→ REQUIRED WORK: The entries are to be returned exactly, with images left out.
#### INPUT
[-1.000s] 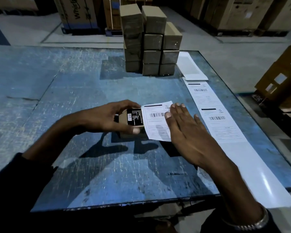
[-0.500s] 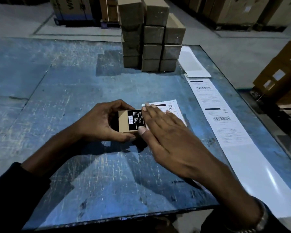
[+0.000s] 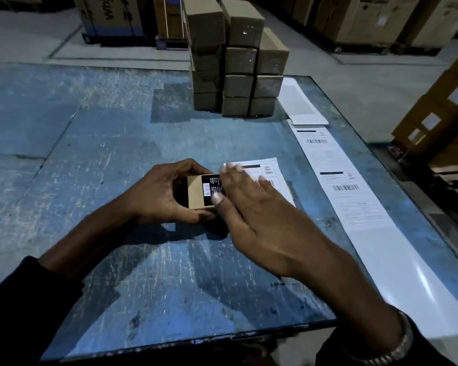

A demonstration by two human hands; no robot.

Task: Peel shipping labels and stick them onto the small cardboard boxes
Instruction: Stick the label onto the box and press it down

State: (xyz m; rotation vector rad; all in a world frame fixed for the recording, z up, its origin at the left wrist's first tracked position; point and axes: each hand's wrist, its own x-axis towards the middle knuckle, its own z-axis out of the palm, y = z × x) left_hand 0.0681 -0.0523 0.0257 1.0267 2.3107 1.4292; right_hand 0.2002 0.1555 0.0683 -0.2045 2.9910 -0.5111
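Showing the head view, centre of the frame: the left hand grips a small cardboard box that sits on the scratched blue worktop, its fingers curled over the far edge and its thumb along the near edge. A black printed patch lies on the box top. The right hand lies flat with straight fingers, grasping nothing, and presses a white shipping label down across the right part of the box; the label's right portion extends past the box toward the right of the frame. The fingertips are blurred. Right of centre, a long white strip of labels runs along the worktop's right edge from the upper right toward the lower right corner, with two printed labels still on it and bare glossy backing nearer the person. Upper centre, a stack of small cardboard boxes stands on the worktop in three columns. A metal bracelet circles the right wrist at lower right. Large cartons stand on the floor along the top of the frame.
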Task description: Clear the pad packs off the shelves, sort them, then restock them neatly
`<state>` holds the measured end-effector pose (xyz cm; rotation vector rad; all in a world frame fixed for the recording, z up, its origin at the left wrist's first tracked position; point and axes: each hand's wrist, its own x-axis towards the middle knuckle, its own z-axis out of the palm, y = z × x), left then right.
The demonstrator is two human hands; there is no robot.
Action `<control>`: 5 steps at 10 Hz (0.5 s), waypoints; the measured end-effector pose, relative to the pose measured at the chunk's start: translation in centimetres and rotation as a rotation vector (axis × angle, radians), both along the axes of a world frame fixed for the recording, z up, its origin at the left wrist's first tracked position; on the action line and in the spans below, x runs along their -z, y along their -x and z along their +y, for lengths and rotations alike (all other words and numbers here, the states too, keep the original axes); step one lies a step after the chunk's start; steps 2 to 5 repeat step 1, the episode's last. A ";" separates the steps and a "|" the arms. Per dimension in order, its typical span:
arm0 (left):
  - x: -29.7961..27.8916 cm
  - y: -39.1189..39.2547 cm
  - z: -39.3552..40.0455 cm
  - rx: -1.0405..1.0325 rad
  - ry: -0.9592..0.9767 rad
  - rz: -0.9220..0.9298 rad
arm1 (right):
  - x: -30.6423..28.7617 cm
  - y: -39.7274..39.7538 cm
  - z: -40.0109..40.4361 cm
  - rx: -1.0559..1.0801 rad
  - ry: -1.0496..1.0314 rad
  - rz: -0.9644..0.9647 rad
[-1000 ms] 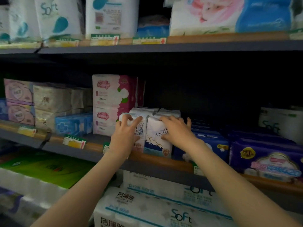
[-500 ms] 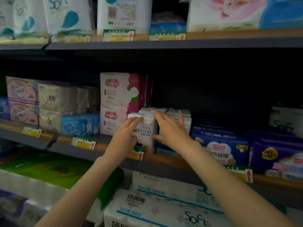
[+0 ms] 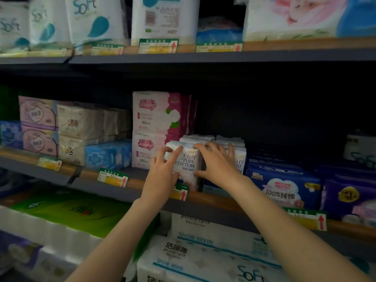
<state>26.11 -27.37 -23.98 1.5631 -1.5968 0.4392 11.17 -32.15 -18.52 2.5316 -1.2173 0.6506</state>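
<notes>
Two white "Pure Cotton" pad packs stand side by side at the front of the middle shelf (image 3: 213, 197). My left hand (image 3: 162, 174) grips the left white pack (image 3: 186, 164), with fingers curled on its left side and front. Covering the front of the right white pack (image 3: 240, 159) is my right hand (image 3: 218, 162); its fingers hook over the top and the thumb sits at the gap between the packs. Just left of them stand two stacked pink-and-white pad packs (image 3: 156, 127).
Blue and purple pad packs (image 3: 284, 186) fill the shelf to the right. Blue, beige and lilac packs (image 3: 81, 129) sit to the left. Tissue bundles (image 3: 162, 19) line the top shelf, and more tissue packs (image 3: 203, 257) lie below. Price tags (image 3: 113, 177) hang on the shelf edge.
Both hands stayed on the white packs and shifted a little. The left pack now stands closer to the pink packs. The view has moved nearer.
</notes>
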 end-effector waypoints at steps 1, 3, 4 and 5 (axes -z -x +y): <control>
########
→ ANSWER FOR THIS EXERCISE:
[-1.000s] 
[-0.500s] 
[+0.000s] 

A demonstration by two human hands; no robot.

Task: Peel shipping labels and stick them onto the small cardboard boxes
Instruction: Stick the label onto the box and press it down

State: (xyz m; rotation vector rad; all in a world frame fixed for the recording, z up, its origin at the left wrist's first tracked position; point and axes: each hand's wrist, its own x-axis towards the middle knuckle, its own z-axis out of the palm, y = z × x) left_hand 0.0681 -0.0523 0.0257 1.0267 2.3107 1.4292; right_hand 0.2002 0.1555 0.0683 -0.2045 2.9910 -0.5111
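Showing the head view, centre of the frame: the left hand grips a small cardboard box that sits on the scratched blue worktop, its fingers curled over the far edge and its thumb along the near edge. A black printed patch lies on the box top. The right hand lies flat with straight fingers, grasping nothing, and presses a white shipping label down across the right part of the box; the label's right portion extends past the box toward the right of the frame. The fingertips are blurred. Right of centre, a long white strip of labels runs along the worktop's right edge from the upper right toward the lower right corner, with two printed labels still on it and bare glossy backing nearer the person. Upper centre, a stack of small cardboard boxes stands on the worktop in three columns. A metal bracelet circles the right wrist at lower right. Large cartons stand on the floor along the top of the frame.
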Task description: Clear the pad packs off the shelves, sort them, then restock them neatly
`<state>` holds the measured end-effector pose (xyz cm; rotation vector rad; all in a world frame fixed for the recording, z up, its origin at the left wrist's first tracked position; point and axes: each hand's wrist, its own x-axis towards the middle knuckle, its own z-axis out of the palm, y = z × x), left then right.
The demonstrator is two human hands; there is no robot.
Action `<control>`: 5 steps at 10 Hz (0.5 s), waypoints; the measured end-effector pose, relative to the pose measured at the chunk's start: translation in centimetres and rotation as a rotation vector (axis × angle, radians), both along the axes of a world frame fixed for the recording, z up, its origin at the left wrist's first tracked position; on the action line and in the spans below, x runs along their -z, y along their -x and z along their +y, for lengths and rotations alike (all other words and numbers here, the states too, keep the original axes); step one lies a step after the chunk's start; steps 2 to 5 repeat step 1, the episode's last. A ";" separates the steps and a "|" the arms. Per dimension in order, its typical span:
arm0 (left):
  - x: -29.7961..27.8916 cm
  - y: -39.1189..39.2547 cm
  - z: -39.3552..40.0455 cm
  - rx: -1.0405..1.0325 rad
  - ry: -0.9592..0.9767 rad
  - rz: -0.9220..0.9298 rad
arm1 (right):
  - x: -30.6423..28.7617 cm
  - y: -39.7274..39.7538 cm
  - z: -40.0109..40.4361 cm
  - rx: -1.0559..1.0801 rad
  - ry: -1.0496..1.0314 rad
  - rz: -0.9644..0.9647 rad
[-1000 ms] 
[-500 ms] 
[+0 ms] 
<state>26.11 -27.37 -23.98 1.5631 -1.5968 0.4392 11.17 -32.15 -18.52 2.5316 -1.2173 0.6506</state>
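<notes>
Two white "Pure Cotton" pad packs stand side by side at the front of the middle shelf (image 3: 213, 197). My left hand (image 3: 162, 174) grips the left white pack (image 3: 186, 164), with fingers curled on its left side and front. Covering the front of the right white pack (image 3: 240, 159) is my right hand (image 3: 218, 162); its fingers hook over the top and the thumb sits at the gap between the packs. Just left of them stand two stacked pink-and-white pad packs (image 3: 156, 127).
Blue and purple pad packs (image 3: 284, 186) fill the shelf to the right. Blue, beige and lilac packs (image 3: 81, 129) sit to the left. Tissue bundles (image 3: 162, 19) line the top shelf, and more tissue packs (image 3: 203, 257) lie below. Price tags (image 3: 113, 177) hang on the shelf edge.
Both hands stayed on the white packs and shifted a little. The left pack now stands closer to the pink packs. The view has moved nearer.
</notes>
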 end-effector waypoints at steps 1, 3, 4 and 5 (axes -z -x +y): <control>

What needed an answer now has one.